**ASSIGNED TASK**: Each entry should be printed exactly, with its images omitted.

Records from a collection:
-*-*-

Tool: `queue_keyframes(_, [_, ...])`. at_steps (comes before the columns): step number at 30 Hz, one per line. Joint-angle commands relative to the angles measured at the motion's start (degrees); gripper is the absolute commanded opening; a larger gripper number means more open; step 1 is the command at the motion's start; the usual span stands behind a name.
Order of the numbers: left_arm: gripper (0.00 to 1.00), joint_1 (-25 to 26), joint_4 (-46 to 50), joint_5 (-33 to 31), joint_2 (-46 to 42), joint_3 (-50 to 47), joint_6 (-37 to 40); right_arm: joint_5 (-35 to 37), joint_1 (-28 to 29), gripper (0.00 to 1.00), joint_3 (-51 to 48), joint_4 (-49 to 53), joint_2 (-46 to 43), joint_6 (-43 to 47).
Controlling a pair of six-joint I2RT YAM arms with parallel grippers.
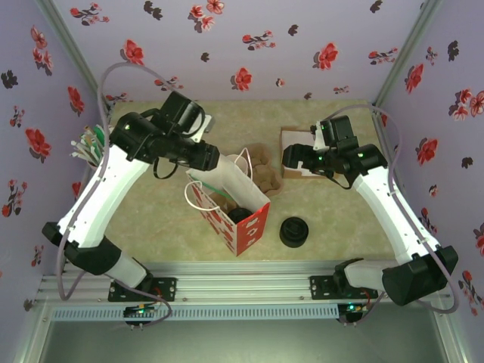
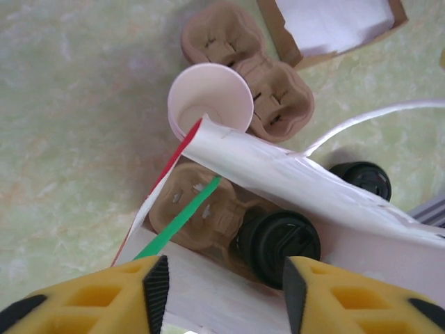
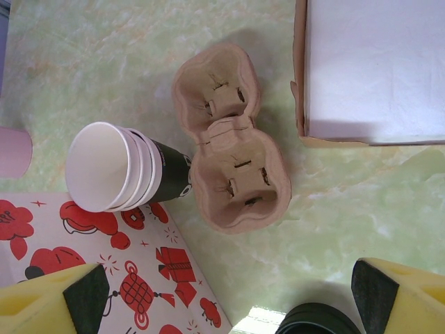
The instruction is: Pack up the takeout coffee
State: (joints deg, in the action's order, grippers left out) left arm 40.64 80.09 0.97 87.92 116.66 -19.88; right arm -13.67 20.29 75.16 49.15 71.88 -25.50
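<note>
Two things hide most of the black-lidded paper coffee cup [image 2: 279, 243]: the wall of the creased white paper bag [image 2: 299, 181] and the moulded brown pulp carrier [image 2: 201, 216] it seems to sit in, inside that bag. Its round lid is what I can make out. My left claw [image 2: 224, 292] hangs above, yellow fingers [image 2: 83, 299] parted, empty. My right claw [image 3: 229, 299] gapes wide over the green table [image 3: 361, 202].
</note>
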Motion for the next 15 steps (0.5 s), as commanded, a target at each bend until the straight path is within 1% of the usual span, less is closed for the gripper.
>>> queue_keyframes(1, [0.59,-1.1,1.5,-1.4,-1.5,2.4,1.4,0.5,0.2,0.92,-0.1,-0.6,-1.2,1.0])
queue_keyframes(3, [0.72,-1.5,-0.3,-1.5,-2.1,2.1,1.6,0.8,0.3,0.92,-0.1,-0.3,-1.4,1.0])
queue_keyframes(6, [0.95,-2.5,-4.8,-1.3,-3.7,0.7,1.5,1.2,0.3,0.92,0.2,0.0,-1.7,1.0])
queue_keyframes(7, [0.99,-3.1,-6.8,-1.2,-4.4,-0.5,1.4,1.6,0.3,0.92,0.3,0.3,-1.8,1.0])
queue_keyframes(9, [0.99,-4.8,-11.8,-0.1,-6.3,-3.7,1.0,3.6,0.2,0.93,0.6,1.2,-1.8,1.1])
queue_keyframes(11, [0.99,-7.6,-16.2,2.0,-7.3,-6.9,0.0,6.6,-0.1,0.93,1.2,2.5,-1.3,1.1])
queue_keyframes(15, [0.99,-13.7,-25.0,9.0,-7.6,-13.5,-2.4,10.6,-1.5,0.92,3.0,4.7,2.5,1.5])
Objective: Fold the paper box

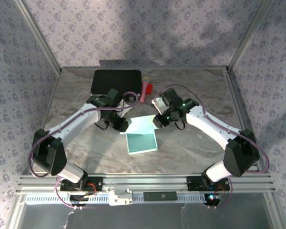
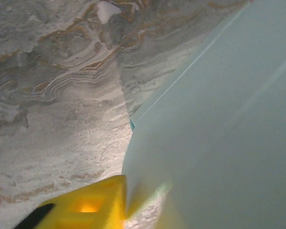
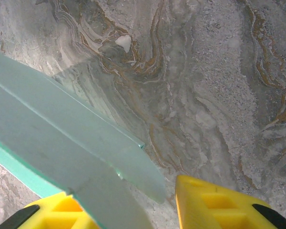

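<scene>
The paper box [image 1: 142, 134] is pale light-blue card in the middle of the table, with a rear panel raised and a flat panel toward the front. My left gripper [image 1: 122, 125] is at its back left corner and my right gripper [image 1: 159, 119] at its back right corner. In the left wrist view one yellow finger [image 2: 86, 207] touches the card's edge, and the paper box [image 2: 219, 133] hides the other finger. In the right wrist view the right gripper [image 3: 128, 198] stands open. A rounded flap of the paper box [image 3: 86, 148] lies over its left finger [image 3: 52, 212] and stays clear of its right finger [image 3: 214, 205].
A black rectangular case [image 1: 116, 82] lies at the back of the marbled table [image 1: 195, 90]. A pink and red object [image 1: 146, 88] sits just right of it. Patterned walls and metal posts close in the back and sides.
</scene>
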`<action>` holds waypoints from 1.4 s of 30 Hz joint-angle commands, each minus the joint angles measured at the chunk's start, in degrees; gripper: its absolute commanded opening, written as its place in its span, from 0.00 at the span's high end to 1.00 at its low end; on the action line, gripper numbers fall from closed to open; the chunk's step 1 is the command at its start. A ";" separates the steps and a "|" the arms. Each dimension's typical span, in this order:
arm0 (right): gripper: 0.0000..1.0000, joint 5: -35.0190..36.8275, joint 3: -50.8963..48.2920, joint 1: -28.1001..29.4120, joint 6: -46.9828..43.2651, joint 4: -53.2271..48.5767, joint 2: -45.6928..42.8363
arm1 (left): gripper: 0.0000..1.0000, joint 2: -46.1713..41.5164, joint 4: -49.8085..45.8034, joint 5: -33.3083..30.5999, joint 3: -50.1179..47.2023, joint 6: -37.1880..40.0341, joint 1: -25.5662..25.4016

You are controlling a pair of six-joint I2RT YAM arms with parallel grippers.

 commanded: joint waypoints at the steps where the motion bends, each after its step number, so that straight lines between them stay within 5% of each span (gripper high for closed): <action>1: 0.62 0.11 0.30 0.35 -0.58 -1.10 -0.63 | 0.72 1.71 -2.34 1.57 2.99 2.07 -0.97; 17: 0.71 0.37 -0.34 1.07 -0.49 -1.44 -1.28 | 0.74 0.50 -3.45 -2.29 4.11 0.54 -2.01; 28: 0.69 0.84 -1.23 1.67 0.05 -0.26 -1.04 | 0.58 -1.79 -4.68 -4.01 3.36 0.89 -2.29; 36: 0.69 0.57 -1.29 1.86 -0.10 -0.51 -1.12 | 0.60 -2.48 -6.97 -2.38 2.53 4.05 -2.38; 42: 0.69 1.17 -1.45 1.89 0.01 -0.87 -1.45 | 0.71 -1.05 -8.75 -3.93 3.02 5.93 -2.35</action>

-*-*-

**SOLUTION FOR THIS PROBLEM**:
Tool: `queue_keyframes(_, [_, ...])`. at_steps (comes before the columns): step number at 30 Hz, one per line. Joint-angle commands relative to the angles measured at the motion's start (degrees); gripper is the absolute commanded opening; a larger gripper number means more open; step 1 is the command at the motion's start; the usual span stands behind a name.
Order of the numbers: left_arm: gripper (0.00 to 1.00), joint_1 (-25 to 26), joint_4 (-46 to 50), joint_5 (-33 to 31), joint_2 (-46 to 42), joint_3 (-50 to 47), joint_6 (-37 to 40); right_arm: joint_5 (-35 to 37), joint_1 (-28 to 29), gripper (0.00 to 1.00), joint_3 (-51 to 48), joint_4 (-49 to 53), joint_2 (-46 to 43), joint_6 (-43 to 47).
Controlling a pair of six-joint I2RT YAM arms with parallel grippers.
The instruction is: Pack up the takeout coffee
State: (joints deg, in the action's order, grippers left out) left arm 40.64 80.09 0.97 87.92 116.66 -19.88; right arm -13.67 20.29 75.16 49.15 71.88 -25.50
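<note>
Two things hide most of the black-lidded paper coffee cup [image 2: 279, 243]: the wall of the creased white paper bag [image 2: 299, 181] and the moulded brown pulp carrier [image 2: 201, 216] it seems to sit in, inside that bag. Its round lid is what I can make out. My left claw [image 2: 224, 292] hangs above, yellow fingers [image 2: 83, 299] parted, empty. My right claw [image 3: 229, 299] gapes wide over the green table [image 3: 361, 202].
</note>
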Motion for the next 15 steps (0.5 s), as commanded, a target at each bend until the straight path is within 1% of the usual span, less is closed for the gripper.
>>> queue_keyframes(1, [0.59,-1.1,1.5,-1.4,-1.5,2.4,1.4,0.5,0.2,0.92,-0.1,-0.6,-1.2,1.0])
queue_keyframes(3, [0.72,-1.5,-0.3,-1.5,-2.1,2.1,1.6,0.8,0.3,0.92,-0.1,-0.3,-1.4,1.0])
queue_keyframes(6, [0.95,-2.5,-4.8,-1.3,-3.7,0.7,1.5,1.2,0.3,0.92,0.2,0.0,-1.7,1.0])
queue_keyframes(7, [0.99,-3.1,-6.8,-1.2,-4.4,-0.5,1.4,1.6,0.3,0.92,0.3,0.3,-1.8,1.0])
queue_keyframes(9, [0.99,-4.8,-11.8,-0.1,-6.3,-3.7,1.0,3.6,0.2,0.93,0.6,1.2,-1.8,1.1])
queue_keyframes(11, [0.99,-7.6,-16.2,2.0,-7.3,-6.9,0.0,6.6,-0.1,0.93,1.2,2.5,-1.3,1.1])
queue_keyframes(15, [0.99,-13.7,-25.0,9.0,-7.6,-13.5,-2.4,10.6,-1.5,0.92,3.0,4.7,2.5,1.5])
Objective: Fold the paper box


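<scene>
The paper box [image 1: 142, 134] is pale light-blue card in the middle of the table, with a rear panel raised and a flat panel toward the front. My left gripper [image 1: 122, 125] is at its back left corner and my right gripper [image 1: 159, 119] at its back right corner. In the left wrist view one yellow finger [image 2: 86, 207] touches the card's edge, and the paper box [image 2: 219, 133] hides the other finger. In the right wrist view the right gripper [image 3: 128, 198] stands open. A rounded flap of the paper box [image 3: 86, 148] lies over its left finger [image 3: 52, 212] and stays clear of its right finger [image 3: 214, 205].
A black rectangular case [image 1: 116, 82] lies at the back of the marbled table [image 1: 195, 90]. A pink and red object [image 1: 146, 88] sits just right of it. Patterned walls and metal posts close in the back and sides.
</scene>
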`<action>` holds waypoints from 1.4 s of 30 Hz joint-angle commands, each minus the joint angles measured at the chunk's start, in degrees; gripper: its absolute commanded opening, written as its place in its span, from 0.00 at the span's high end to 1.00 at its low end; on the action line, gripper numbers fall from closed to open; the chunk's step 1 is the command at its start. A ";" separates the steps and a "|" the arms. Each dimension's typical span, in this order:
arm0 (right): gripper: 0.0000..1.0000, joint 5: -35.0190..36.8275, joint 3: -50.8963..48.2920, joint 1: -28.1001..29.4120, joint 6: -46.9828..43.2651, joint 4: -53.2271..48.5767, joint 2: -45.6928..42.8363
arm1 (left): gripper: 0.0000..1.0000, joint 2: -46.1713..41.5164, joint 4: -49.8085..45.8034, joint 5: -33.3083..30.5999, joint 3: -50.1179..47.2023, joint 6: -37.1880..40.0341, joint 1: -25.5662..25.4016

You are controlling a pair of six-joint I2RT YAM arms with parallel grippers.

 commanded: joint waypoints at the steps where the motion bends, each after its step number, so that straight lines between them stay within 5% of each span (gripper high for closed): <action>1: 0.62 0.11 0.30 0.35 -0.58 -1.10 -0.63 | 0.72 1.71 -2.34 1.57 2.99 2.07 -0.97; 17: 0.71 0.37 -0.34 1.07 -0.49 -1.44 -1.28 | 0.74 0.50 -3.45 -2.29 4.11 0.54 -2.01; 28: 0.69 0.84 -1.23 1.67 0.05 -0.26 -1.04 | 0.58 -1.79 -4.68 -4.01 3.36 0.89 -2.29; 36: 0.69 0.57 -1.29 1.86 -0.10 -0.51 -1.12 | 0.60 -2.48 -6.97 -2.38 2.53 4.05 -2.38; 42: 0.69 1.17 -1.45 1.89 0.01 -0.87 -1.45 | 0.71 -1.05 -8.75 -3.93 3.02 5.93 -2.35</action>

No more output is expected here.